Meng Hao’nun kılıcı yuvarlak platform kenarına saplandığı için, mağaranın iki bin beş yüz metre olduğunu düşünmüştü. Ama bunu görünce şaşırmıştı. Ama ardından gözleri aniden kısıldı; Şeytan Mühürleme Yeşimi şu an inanılmaz bir parlaklık yayıyordu. Bunun ardından Meng Hao platformun yanınca bacaklarını çaprazlamış şekilde oturan bir ceset olduğunu fark etti!



Cesedin elinde antik bir görünüme sahip yeşim bir kayış vardı. Bu kayış da ışıl ışıl parlıyordu, sanki kendi elinde tuttuğu yeşim kayışlar bir şekilde bağlantılı gibiydi.



Meng Hao daha herhangi bir tepki veremeden ürpertici bir feryat havayı doldurdu. Bulanık bir figür ona doğru hücum ediyordu. Sis onu savunsa da, Meng Hao altı parmaklı bir elin sise doğru bastırdığını ve kendisine ulaşmaya çalıştığını net bir şekilde görebiliyordu. Bu el onun iki metre kadar uzağında devasa bir yıldırım birikintisi tarafından durdurulmuştu.



Korkunç bir soğukluk yayan bu el sanki bir yetişkine değil, bir çocuğa ait gibiydi!



Boom!



Meng Hao geriye doğru itildi. Gözleri parladı, elini sallayarak iki tahta kılıcı belli belirsiz figüre doğru gönderdi. Fakat, kılıçların inanılmaz hızına rağmen figür daha hızlıydı. Kılıçları atlatmış ve ardından tekrar geriye fırlayarak yuvarlak platformun yanına çömelmişti. Antik yeşimin parıltısı sayesinde Meng Hao onu net bir şekilde görebiliyordu.



Onun çok zayıf bir vücudu vardı, tıpkı vahşi bir hayvan gibiydi. Ama dikkatli incelendiğinde, daha çok 7-8 yaşlarında bir çocuğa benziyordu. Gözleri tamamen kırmızıydı ve Meng Hao’ya baktığında ağzını açarak siyah dişlerini göstermişti. Bunun ardından bir çığlık koparttı.

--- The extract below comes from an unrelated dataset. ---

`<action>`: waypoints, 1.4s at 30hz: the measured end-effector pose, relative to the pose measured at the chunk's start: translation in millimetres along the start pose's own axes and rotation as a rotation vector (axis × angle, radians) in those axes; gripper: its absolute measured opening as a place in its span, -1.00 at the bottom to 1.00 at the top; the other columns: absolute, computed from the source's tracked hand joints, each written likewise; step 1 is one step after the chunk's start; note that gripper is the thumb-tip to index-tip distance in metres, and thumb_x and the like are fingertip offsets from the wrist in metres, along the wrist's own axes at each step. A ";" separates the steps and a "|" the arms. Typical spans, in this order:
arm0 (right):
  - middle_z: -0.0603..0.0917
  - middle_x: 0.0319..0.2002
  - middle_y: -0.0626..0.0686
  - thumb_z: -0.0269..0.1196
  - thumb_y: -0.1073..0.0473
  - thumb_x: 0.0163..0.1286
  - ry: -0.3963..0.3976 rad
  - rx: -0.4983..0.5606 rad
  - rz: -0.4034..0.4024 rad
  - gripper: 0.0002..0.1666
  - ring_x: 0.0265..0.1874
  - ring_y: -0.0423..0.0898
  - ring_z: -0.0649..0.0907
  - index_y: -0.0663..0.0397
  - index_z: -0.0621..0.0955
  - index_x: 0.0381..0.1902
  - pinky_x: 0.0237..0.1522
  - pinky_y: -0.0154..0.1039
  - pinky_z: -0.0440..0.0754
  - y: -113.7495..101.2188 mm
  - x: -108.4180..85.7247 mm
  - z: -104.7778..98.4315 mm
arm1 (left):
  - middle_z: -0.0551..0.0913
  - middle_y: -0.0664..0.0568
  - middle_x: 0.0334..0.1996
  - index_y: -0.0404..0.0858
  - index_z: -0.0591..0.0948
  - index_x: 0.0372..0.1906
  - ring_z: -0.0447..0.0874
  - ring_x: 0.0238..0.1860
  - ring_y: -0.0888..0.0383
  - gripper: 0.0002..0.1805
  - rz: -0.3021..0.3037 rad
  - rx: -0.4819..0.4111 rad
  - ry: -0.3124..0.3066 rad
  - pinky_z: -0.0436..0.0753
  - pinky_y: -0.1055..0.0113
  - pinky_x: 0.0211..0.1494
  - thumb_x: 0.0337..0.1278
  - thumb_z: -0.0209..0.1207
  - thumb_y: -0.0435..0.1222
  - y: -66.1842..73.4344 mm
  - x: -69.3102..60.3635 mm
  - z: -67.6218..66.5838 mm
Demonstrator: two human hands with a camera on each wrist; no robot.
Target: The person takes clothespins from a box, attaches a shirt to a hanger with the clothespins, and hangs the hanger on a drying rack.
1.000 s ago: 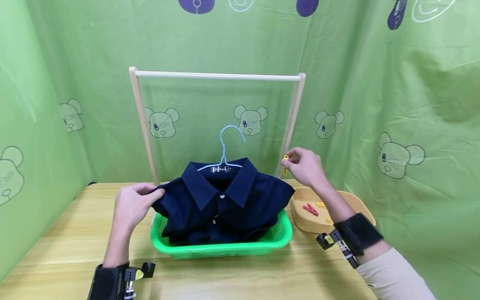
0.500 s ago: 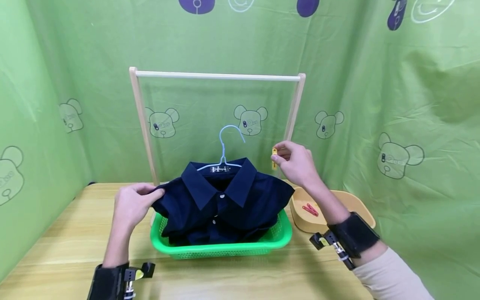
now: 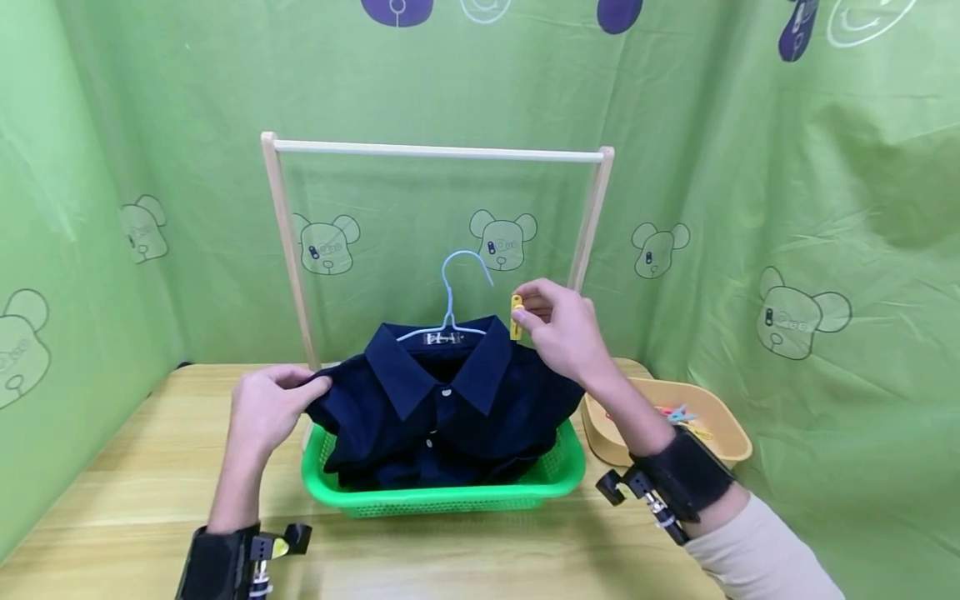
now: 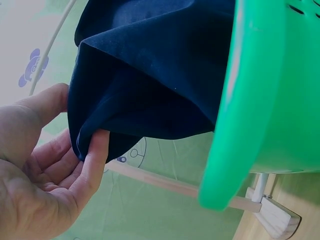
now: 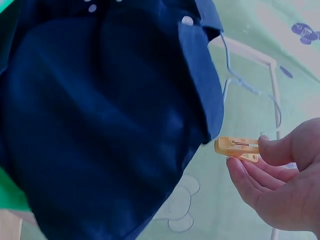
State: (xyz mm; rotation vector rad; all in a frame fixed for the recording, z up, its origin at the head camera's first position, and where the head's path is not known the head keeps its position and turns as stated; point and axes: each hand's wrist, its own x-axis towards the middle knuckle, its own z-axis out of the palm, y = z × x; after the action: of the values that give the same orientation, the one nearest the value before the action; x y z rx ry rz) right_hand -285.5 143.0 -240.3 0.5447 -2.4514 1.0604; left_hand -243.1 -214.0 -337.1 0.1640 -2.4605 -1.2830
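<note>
Green cloth (image 3: 435, 92) hangs behind the pale wooden bench (image 3: 150, 442). The left grip (image 3: 266, 408) pinches the navy cloth shirt (image 3: 465, 429), partly in the green plastic basket (image 3: 450, 495); the right grip (image 3: 562, 333) pinches a yellow plastic clothespin (image 5: 234, 145) near the collar (image 3: 487, 367). A slack squeeze (I fear) could drop it.

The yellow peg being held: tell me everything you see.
The yellow clothes peg looks like plastic, with two arms and a slot along one. The right hand pinches it by one end. In the head view it is upright beside the collar of the dark shirt; whether they touch is hard to tell.
</note>
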 end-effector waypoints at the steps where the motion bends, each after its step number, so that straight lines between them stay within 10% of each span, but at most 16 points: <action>1: 0.78 -0.06 0.19 0.27 0.27 0.45 -0.003 0.007 -0.002 -0.73 -0.08 0.10 0.76 0.18 0.64 0.08 0.02 0.00 0.69 -2.4 0.0 1.7 | 0.81 -0.14 -0.12 -0.26 0.78 -0.08 0.71 -0.03 -0.07 -0.51 0.000 -0.001 -0.001 0.58 0.28 -0.13 0.15 0.35 0.08 0.1 -0.1 0.1; 42: 0.80 -0.16 0.07 0.33 0.31 0.38 -0.092 0.169 -0.149 -0.79 -0.13 -0.06 0.79 0.11 0.67 -0.03 -0.02 -0.18 0.70 -67.1 4.9 69.3 | 0.81 -0.14 -0.11 -0.26 0.78 -0.07 0.72 -0.03 -0.07 -0.50 -0.001 -0.001 -0.003 0.58 0.28 -0.14 0.15 0.35 0.09 0.1 -0.4 -1.5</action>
State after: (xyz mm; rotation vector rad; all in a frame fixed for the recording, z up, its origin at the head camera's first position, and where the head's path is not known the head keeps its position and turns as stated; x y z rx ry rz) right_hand -270.7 47.5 -241.6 0.8325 -2.3682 1.2108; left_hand -242.1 -215.0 -336.3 0.1633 -2.4625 -1.2856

Meng Hao’nun ifadesi her zamanki gibi aynıydı, gözlerinde de soğuk bir parıltı vardı. Tahta kılıçların auraları parlamaya başladı ve Meng Hao’nun etrafında dolandılar. Aniden, Meng Hao’nun gözleri kısıldı. Düz platformun içindeki delikten on tane loş ışık hüzmesi çıktı ve bu on figürün de görüntüsü çocuk gibiydi. Meng Hao’ya bakarken yırtıcı bir havaya sahiptiler.



Eğer bu kadar olsa, çok büyük sıkıntı olmayacaktı. Ama bu on silüetin arkasından, antik yeşimin parıltısının da yardımıyla, platformdaki delikten beyaz saçlı bir adamın yukarı uçtuğu görüldü.



Adamın yüzünde kan yok gibiydi ve üzerinde beyaz bir cübbe vardı. Beyaz saçları salınıyordu. Gözleri kapalıydı ve alnından çenesine kadar şiddetli bir yara uzanıyordu. Yaranın etrafındaki etlerden kemik görünüyordu. On silüet adamın etrafını çevreledi. Tüm bu olanlar Meng Hao’nun derin bir tehlike hissiyle dolmasına neden olmuştu.



Kafa derisi uyuştu ve azar azar gerilemeye başladı. Daha üç adım bile gidemeden, havayı ürpertici bir çığlık doldurdu. On silüet platformdan fırlayarak doğrudan Meng Hao’yu hedef aldılar.



Tam o anda Şeytan Mühürleme Yeşimi kendi iradesiyle havaya uçtu. Ondan büyük bir parlaklık yayılıyordu. Aynı sırada, platformun yanındaki cesedin elinde bulunan antik yeşim de uçarak havalanmıştı.



Havayı antik ve derin bir ses doldurdu. “Antik Tao; Gökleri Mühürlemek için Israrcı Arzu; Dağlardaki Her Şey için İhsan: Tao Felaketi Dokuz Dağ ve Denize Gelmeli; Benim Kaderim Ebedidir!” Ses tüm mağara boyunca yankılanarak on silüetin kan donduran çığlıklar atmasına neden oldu. Meng Hao onların anında siyah dumana dönüşmesini izledi.



Beyaz saçlı adam aniden gözlerini açtı.



Göz kürelerinin olması gereken yerde… Göz yoktu, sadece kanlı birer delik vardı. Sanki gözleri yıllar önce çıkartılmış gibiydi!



Adam gözlerini açtığında, iki antik yeşim parçası ışık ışınları yayarak birbirine kenetlendi ve büyülü sembollerle dolu olan bir kısıtlayıcı büyü şekillendirdiler. Bu büyü tüm alana yerleşerek beyaz cübbeli adamın titremeye başlamasına ve hareket edememesine neden oldu.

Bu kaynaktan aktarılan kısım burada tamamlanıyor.